Spot freight rates have been both weak and volatile on this headhaul trade all year, but the last few months have probably been too much for the participating lines. Drewry's Container Freight Rate Insight reported that Shanghai to Santos spot rates fell to US$1,030 per 40ft container in September, down by 58% compared to January.

Imports from Asia into ECSA have been lackluster so far this year, with volumes down by 1.4% after eight months of the year according to Datamar. Drewry's rolling 12-month average for total Asia-ECSA volumes indicates that the trade will remain in deficit for the remainder of the year as it is currently tracking at around -2%, expected to end the year at closer to -3%.

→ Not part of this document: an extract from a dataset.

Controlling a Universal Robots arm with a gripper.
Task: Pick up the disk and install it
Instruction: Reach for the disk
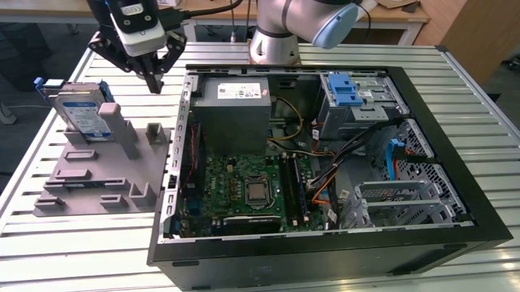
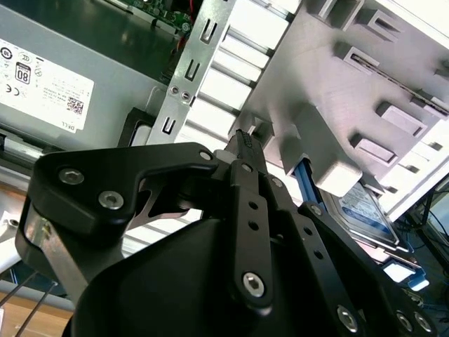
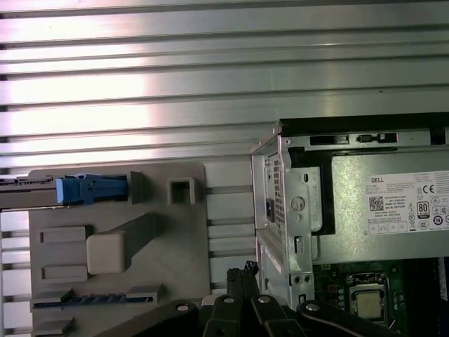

Ocean carriers have known for some time that drastic remedial action was required on the capacity front, and the mid-year service restructuring program that split the trade into two major carrier groupings (MOL, Maersk and MSC on one side and CMA CGM, Hapag-Lloyd, CSCL and Hamburg Süd on the other) appears to be effective.

After initially adding more unwanted capacity on to a route struggling to cope with low utilisation and freight rates, the shake-up has since induced other lines offering a smaller operation to break-up.

Drewry predicts that freight rates on the Asia-ECSA trade are likely to stabilize following the suspension of the Panamax-sized service, but any improvement in pricing will likely only be gradual until demand recovers.